Town Information: South Orange, NJ
Here you will find comprehensive information regarding real estate in South Orange. Being that I have been a South Orange Realtor for many years I can offer some of my sound advice regarding buying or selling a home in South Orange. You may also find mls listings in South Orange as well as any local information in South Orange. Over the years South Orange Real Estate has grown in high demand, and my expertise in the area will help you become more familiar with the surroundings of this beautiful town. I am familiar with listings in South Orange as well as negotiated deals for those looking to buy homes in South Orange. So whether you are looking to buy a house in South Orange, sell a house in South Orange, or just research local information about South Orange you will find everything you need with Robert Northfield your expert South Orange Realtor.
If you are looking for a home for sale in the South Orange area, I can help. I have years of experience in this area of New Jersey. If you just want some information about South Orange you came to the right place. The following is a small featurette of South Orange taken from the South Orange Official Website.

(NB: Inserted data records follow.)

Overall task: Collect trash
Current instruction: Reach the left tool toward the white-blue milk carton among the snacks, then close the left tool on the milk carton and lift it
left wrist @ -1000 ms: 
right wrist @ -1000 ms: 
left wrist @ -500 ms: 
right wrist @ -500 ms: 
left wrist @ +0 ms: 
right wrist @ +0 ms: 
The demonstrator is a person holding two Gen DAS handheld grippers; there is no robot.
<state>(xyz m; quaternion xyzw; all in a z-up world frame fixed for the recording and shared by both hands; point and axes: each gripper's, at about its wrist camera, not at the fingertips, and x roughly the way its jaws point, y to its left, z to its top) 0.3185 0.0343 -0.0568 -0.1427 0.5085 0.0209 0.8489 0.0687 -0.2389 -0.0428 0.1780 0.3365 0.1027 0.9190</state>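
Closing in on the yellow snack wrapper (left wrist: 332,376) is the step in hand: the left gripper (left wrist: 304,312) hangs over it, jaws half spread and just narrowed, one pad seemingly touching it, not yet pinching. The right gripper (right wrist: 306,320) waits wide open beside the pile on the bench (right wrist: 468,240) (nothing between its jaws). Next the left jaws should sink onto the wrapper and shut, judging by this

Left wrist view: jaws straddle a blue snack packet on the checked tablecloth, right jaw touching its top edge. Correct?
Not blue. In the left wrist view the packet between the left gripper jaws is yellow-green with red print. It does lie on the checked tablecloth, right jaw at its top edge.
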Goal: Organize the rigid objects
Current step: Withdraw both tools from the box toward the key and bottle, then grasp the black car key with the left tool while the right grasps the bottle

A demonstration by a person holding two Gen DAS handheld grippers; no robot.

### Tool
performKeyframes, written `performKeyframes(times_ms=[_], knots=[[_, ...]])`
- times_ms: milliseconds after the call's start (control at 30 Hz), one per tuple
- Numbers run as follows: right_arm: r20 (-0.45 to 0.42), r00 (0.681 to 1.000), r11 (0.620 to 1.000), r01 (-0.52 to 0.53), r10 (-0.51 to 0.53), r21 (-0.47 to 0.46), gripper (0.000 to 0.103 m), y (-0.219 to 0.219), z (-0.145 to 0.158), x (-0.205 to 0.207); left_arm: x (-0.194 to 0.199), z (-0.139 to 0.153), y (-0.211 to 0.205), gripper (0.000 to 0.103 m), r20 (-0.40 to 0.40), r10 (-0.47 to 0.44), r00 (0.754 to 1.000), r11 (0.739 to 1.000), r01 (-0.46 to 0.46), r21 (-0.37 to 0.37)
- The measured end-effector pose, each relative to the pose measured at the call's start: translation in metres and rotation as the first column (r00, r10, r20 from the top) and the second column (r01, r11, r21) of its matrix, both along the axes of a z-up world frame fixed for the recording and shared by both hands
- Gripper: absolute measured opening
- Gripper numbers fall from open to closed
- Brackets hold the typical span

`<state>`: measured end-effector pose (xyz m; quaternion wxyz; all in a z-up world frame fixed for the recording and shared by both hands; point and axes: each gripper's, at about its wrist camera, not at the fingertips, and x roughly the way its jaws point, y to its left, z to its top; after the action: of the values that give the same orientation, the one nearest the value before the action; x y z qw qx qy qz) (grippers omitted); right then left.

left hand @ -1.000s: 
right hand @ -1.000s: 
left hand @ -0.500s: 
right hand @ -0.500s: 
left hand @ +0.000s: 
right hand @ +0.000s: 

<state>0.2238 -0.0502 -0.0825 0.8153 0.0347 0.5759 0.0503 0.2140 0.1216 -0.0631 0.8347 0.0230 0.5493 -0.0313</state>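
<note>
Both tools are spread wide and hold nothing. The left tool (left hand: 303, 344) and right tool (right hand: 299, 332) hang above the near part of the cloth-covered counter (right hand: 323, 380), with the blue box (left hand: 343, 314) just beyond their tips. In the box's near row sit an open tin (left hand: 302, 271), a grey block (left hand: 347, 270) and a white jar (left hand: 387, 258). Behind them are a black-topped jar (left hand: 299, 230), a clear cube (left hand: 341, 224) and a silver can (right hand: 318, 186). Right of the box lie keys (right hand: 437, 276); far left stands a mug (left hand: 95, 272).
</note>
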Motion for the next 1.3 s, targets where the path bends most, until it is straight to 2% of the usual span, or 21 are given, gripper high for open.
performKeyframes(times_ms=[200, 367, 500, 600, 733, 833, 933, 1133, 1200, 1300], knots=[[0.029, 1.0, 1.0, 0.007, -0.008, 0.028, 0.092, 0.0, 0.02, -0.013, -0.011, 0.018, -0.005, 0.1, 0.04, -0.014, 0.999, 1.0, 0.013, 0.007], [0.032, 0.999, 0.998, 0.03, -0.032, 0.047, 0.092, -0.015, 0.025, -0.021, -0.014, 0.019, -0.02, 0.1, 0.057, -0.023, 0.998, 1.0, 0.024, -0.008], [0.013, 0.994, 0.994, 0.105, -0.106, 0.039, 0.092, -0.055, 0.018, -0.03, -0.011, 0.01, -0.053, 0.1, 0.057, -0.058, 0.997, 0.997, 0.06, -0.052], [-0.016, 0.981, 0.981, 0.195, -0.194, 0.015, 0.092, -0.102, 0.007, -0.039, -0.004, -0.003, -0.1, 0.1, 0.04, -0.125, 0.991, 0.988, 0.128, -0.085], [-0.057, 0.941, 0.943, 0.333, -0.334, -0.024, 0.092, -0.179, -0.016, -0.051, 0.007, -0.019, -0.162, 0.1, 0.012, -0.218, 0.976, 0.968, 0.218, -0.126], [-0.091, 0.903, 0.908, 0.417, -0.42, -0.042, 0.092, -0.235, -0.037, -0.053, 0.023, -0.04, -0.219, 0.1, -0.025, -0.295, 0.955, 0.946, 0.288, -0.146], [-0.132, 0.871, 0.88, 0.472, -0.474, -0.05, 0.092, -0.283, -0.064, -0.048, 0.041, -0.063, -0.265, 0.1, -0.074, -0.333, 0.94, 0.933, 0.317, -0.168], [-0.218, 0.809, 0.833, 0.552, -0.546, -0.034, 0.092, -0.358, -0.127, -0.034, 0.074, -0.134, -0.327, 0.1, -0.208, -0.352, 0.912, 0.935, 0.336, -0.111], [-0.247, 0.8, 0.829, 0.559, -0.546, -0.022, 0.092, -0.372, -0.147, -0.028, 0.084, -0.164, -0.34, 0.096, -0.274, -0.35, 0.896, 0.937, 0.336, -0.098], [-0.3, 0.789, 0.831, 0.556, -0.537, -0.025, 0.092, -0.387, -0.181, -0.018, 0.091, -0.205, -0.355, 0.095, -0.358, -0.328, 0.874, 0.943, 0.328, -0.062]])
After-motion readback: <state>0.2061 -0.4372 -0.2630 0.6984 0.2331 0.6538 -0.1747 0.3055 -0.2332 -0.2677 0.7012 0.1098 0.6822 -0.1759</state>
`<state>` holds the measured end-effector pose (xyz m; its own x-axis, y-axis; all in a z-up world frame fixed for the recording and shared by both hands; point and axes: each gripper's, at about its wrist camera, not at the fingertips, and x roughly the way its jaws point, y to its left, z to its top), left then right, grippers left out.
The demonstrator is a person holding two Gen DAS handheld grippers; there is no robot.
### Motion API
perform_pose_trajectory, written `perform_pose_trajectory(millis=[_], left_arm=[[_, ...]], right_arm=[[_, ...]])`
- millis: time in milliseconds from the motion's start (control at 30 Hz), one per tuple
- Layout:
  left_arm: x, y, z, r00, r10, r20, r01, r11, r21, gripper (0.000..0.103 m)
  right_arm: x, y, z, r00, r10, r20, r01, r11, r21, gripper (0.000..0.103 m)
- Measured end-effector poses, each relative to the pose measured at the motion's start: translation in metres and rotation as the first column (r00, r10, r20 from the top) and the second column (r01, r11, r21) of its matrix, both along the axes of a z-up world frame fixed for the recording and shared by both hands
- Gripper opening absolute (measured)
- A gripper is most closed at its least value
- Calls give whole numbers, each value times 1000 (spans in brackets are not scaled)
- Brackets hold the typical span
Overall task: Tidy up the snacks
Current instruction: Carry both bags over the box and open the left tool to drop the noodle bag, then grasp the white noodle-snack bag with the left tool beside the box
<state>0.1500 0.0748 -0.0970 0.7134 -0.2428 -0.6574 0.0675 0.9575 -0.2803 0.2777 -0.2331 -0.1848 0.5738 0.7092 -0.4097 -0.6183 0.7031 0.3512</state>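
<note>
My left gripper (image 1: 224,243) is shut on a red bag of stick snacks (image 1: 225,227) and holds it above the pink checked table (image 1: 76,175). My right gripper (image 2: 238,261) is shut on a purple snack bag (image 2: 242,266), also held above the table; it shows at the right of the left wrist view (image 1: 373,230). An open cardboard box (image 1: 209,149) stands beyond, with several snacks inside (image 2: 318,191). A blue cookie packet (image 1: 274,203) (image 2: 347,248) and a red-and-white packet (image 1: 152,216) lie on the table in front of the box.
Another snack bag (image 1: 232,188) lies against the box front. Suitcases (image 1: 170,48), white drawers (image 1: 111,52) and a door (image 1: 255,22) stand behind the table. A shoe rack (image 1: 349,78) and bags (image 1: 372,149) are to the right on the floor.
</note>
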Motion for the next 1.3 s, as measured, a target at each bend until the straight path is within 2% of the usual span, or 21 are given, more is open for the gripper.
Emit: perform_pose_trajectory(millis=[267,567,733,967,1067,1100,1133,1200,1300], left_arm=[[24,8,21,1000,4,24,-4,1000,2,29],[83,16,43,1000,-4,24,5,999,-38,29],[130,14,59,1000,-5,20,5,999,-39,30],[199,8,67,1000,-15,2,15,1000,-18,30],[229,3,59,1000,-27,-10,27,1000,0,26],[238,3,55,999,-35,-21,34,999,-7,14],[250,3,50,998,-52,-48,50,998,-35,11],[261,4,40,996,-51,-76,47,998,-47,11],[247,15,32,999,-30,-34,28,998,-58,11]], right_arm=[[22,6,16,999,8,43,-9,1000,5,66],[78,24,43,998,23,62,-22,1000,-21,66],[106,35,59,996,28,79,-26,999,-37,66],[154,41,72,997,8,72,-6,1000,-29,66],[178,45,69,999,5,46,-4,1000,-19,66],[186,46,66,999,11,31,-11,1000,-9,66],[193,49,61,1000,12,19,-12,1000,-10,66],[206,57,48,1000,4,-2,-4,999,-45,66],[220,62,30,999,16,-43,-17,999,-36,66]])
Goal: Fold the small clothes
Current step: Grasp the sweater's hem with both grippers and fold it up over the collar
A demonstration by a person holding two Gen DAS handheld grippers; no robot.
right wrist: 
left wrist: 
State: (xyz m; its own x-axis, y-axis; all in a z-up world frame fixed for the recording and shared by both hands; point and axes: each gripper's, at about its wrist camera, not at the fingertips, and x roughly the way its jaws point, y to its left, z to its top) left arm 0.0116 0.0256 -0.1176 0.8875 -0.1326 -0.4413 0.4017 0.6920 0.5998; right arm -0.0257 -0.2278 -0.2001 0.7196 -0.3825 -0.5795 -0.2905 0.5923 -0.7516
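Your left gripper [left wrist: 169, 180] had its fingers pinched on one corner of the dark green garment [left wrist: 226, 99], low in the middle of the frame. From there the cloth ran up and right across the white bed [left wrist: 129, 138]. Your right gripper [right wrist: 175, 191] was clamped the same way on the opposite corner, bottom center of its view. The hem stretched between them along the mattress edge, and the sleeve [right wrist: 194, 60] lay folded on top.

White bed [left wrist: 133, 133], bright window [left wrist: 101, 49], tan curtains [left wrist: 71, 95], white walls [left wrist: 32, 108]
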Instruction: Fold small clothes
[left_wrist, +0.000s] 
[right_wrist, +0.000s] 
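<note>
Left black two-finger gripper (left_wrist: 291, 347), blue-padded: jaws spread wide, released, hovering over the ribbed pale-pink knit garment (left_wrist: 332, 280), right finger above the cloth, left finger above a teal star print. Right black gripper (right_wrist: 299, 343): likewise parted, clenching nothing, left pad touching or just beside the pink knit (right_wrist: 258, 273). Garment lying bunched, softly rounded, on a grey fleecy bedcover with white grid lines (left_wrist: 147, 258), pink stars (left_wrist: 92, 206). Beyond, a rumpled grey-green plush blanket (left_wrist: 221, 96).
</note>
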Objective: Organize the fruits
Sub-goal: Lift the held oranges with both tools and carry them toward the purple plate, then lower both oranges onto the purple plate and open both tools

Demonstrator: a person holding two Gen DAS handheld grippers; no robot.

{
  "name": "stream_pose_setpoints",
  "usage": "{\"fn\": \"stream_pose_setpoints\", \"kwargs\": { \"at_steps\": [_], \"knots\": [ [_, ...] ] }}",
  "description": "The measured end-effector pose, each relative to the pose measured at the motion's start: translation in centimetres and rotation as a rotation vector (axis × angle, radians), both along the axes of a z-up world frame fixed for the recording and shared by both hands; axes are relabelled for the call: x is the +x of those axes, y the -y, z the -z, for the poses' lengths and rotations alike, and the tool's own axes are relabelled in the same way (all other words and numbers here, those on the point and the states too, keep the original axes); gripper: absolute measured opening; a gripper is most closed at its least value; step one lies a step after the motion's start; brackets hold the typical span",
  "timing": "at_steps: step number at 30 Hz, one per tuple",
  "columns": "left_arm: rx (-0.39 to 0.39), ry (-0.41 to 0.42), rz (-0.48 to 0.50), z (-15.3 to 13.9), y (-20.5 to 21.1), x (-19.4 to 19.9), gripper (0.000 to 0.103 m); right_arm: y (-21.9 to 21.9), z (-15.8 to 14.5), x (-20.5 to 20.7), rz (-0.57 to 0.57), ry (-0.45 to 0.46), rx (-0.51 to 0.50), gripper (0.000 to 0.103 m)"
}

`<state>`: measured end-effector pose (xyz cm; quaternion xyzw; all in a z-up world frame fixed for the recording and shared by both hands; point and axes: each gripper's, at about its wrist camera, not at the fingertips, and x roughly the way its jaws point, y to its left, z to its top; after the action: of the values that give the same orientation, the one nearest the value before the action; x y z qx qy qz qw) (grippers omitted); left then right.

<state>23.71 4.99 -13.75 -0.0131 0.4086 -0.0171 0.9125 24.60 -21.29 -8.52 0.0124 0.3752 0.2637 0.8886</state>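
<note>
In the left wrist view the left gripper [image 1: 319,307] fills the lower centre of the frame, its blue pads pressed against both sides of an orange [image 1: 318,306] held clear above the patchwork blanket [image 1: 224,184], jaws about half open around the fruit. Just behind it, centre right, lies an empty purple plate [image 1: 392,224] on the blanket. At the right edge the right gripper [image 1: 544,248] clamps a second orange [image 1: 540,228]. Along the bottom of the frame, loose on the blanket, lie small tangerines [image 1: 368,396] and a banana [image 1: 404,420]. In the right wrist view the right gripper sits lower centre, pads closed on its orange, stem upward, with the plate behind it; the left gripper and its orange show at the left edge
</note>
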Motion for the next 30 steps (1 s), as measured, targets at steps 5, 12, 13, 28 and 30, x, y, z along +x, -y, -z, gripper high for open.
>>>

South Orange is a 2.8 square-mile community spread out east of New Jersey’s South Mountain. Thought fully developed, South Orange retains some vestiges of village life, including gas street lighting. Utility lines are in the back yards, rather than cluttering streets. The town of 16,390 people has an active downtown business section and several popular restaurants. The Montrose Section of town provides the setting for mostly large, vintage homes, replete with interesting and varied split-levels, sitting atop South Orange is an elegant setting. S9outh Mountain offers diversity in housing, with most homes dating back to the turn of century, set along the side of the mountain. These three areas offer homes from $300,000 to the upper ranges. There are also homes available from the low $100’s in pleasant neighborhoods around town. South Orange shares a quality school system with Maplewood. There are six elementary schools two middle schools and one high school and a reputation for academic excellence. Columbia high School offers advanced placement, college prep and vocational courses, as well as classes in filmmaking and journalism. Columbia offers 25 clubs, from astronomy to chess and 23 varsity sports. Sixty-two acres of parkland, two thirds of which consist of Meadowland Park and adjacent Cameron Field, Provide five baseball diamonds, 15 lighted tennis courts, a soccer field, duck pond, playgrounds, Baird Community Center and a fine outdoor pool complex and favorite sledding hill. Every four years in a non-partisan election a village president and six trustees are elected. South Orange is thirty-five minutes from Manhattan via NJ Transit train or bus.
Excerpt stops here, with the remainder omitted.